PRESIDENTE. La ringrazio anche per la notevole sintesi.

DANIELE FICHERA, Assessore alla piccola e media impresa, commercio e artigianato della regione Lazio. Signor presidente, cercherò di essere altrettanto sintetico.
Enuncio subito il concetto generale, di sintesi, la radiografia della situazione. La peculiarità del Lazio è quella di aver apparentemente risentito della crisi meno di altre aree, perché la quota di produzione esposta al ciclo internazionale nella nostra regione è, sul totale, non particolarmente elevata. Questo, secondo gli indicatori, ha attutito gli effetti complessivi della crisi. Non ne ha, invece, attutito affatto gli aspetti specifici. Sul settore della nostra economia che aveva avuto, nell'ultimo decennio, un'evoluzione in direzione del rafforzamento delle aree del manifatturiero, quelle più dinamiche e più esposte alla concorrenza, si sono concentrati gli effetti di crisi.

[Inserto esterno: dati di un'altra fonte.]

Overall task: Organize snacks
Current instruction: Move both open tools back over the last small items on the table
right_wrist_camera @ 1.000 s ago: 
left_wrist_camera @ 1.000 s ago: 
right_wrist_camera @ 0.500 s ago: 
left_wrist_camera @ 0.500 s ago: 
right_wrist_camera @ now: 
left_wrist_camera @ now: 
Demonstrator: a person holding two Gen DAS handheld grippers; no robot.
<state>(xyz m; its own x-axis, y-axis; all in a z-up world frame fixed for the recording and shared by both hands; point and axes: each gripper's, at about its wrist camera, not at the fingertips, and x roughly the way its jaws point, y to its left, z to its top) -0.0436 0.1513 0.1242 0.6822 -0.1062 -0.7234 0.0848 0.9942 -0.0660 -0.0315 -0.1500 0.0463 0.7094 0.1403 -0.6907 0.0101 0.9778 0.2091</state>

Il complesso dell'economia regionale tiene per il peso determinato non tanto dalla pubblica amministrazione, quanto dai servizi di tipo metropolitano, che sono comunque anticiclici, mentre, invece, il comparto industriale soffre con particolare evidenza. Questo risulta particolarmente dai dati che riguardano la cassa integrazione guadagni che, nell'ultimo periodo, ha avuto una crescita esponenziale di utilizzo.
Temiamo gli effetti indotti, di seconda fase, che derivano dal ciclo dei consumi e si scaricano sull'economia dei servizi. Abbiamo forse subìto di meno, globalmente, la parte iniziale della crisi, ma temiamo di subire di più gli effetti della seconda fase.
Che cosa abbiamo messo e che cosa riteniamo sarebbe opportuno mettere in campo? Stiamo cercando di mettere in piedi una virata degli strumenti di incentivazione e di supporto al credito da un'impostazione strutturale a una congiunturale. Stiamo, cioè, cercando di spostare tutti gli strumenti per metterli a disposizione del sistema delle imprese in quanto tale, e non di particolari filiere o di settori innovativi, perché riteniamo che il momento lo richieda.
Abbiamo un confronto molto intenso con il sistema bancario, che ha portato alla conclusione di un'intesa con la regione, che consentirà l'attivazione di un flusso di credito alle imprese di 240 milioni nei primi mesi del 2010, una metà dei quali ricavati con questo «viraggio» di fondi regionali, l'altra parte messa a disposizione dal sistema bancario.
Per noi assumono una particolare importanza, in questa fase, le scelte che sono state opportunamente compiute: penso a una per tutte, ossia all'innalzamento del de minimis, che consente di gestire alcune situazioni di difficoltà.
Su questi terreni siamo molto attivamente impegnati, così come su quello della patrimonializzazione delle imprese, settore per il quale stiamo definendo un accordo per un meccanismo analogo, anch'esso compartecipato dal sistema bancario e da quello di finanziamento pubblico.
Avvertiamo, essenzialmente, la necessità di un perfezionamento degli strumenti che riguardano le situazioni di crisi per le imprese di media dimensione. In questo caso, non sto pensando agli strumenti di tipo occupazionale. Ci troviamo di fronte a imprese di media dimensione, che erano nate e si erano sviluppate, negli ultimi anni, con una proiezione internazionale, rappresentando con ciò una novità per il nostro tessuto imprenditoriale, e che rischiano, proprio perché non vivono in un ambiente diffuso, che assorbe tali impatti, che la gelata della crisi sia letale. Occorre, quindi, rafforzare gli strumenti di intervento per questa tipologia di imprese in difficoltà.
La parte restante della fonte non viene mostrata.